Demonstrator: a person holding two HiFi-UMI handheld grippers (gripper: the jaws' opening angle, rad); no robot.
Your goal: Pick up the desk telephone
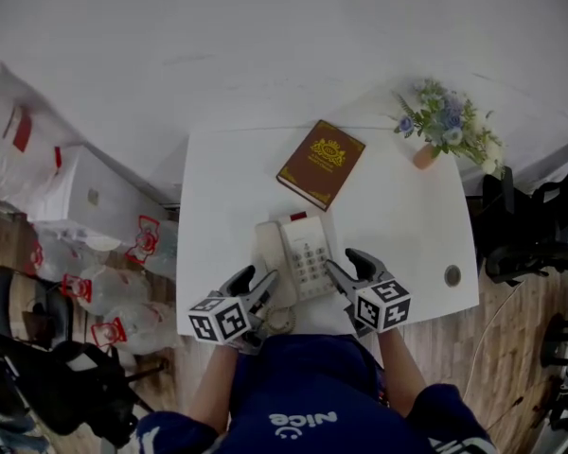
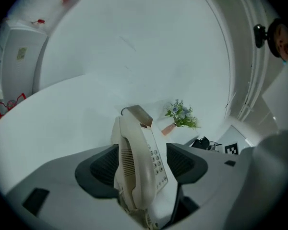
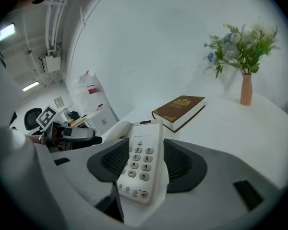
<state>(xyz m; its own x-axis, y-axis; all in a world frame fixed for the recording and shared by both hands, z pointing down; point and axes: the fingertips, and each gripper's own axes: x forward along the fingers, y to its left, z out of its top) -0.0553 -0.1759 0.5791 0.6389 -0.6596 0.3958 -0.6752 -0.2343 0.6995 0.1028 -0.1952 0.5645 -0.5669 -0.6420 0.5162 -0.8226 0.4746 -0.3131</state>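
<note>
A cream desk telephone (image 1: 303, 253) lies on the white table (image 1: 227, 178) near its front edge, with its handset (image 1: 268, 253) on the left side and the keypad on the right. My left gripper (image 1: 257, 282) is at the phone's near left corner. In the left gripper view the handset (image 2: 137, 171) stands between the wide-spread jaws. My right gripper (image 1: 348, 265) is at the near right corner. In the right gripper view the keypad (image 3: 141, 164) lies between the spread jaws, with a gap on each side. The phone rests on the table.
A brown book (image 1: 321, 164) lies just beyond the phone. A small vase of flowers (image 1: 447, 126) stands at the far right corner, and a small round object (image 1: 452, 275) lies near the right edge. Plastic bags (image 1: 104, 282) and a white box (image 1: 85, 192) are on the floor at left.
</note>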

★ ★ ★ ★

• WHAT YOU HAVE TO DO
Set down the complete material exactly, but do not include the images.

• RESPONSE AREA
Demonstrator: a person holding two HiFi-UMI handheld grippers (gripper: the jaws' opening angle, rad); no robot.
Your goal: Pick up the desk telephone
<state>(xyz m; its own x-axis, y-axis; all in a world frame fixed for the recording and shared by both hands, z pointing down; point and axes: the fingertips, and each gripper's own axes: x forward along the fingers, y to its left, z out of its top) -0.0553 -0.1759 0.5791 0.6389 -0.6596 0.3958 -0.6752 -0.2343 0.6995 0.1028 -0.1952 0.5645 -0.5669 -0.6420 0.5162 -0.8226 0.4746 -0.3131</state>
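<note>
A cream desk telephone (image 1: 303, 253) lies on the white table (image 1: 227, 178) near its front edge, with its handset (image 1: 268, 253) on the left side and the keypad on the right. My left gripper (image 1: 257, 282) is at the phone's near left corner. In the left gripper view the handset (image 2: 137, 171) stands between the wide-spread jaws. My right gripper (image 1: 348, 265) is at the near right corner. In the right gripper view the keypad (image 3: 141, 164) lies between the spread jaws, with a gap on each side. The phone rests on the table.
A brown book (image 1: 321, 164) lies just beyond the phone. A small vase of flowers (image 1: 447, 126) stands at the far right corner, and a small round object (image 1: 452, 275) lies near the right edge. Plastic bags (image 1: 104, 282) and a white box (image 1: 85, 192) are on the floor at left.
</note>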

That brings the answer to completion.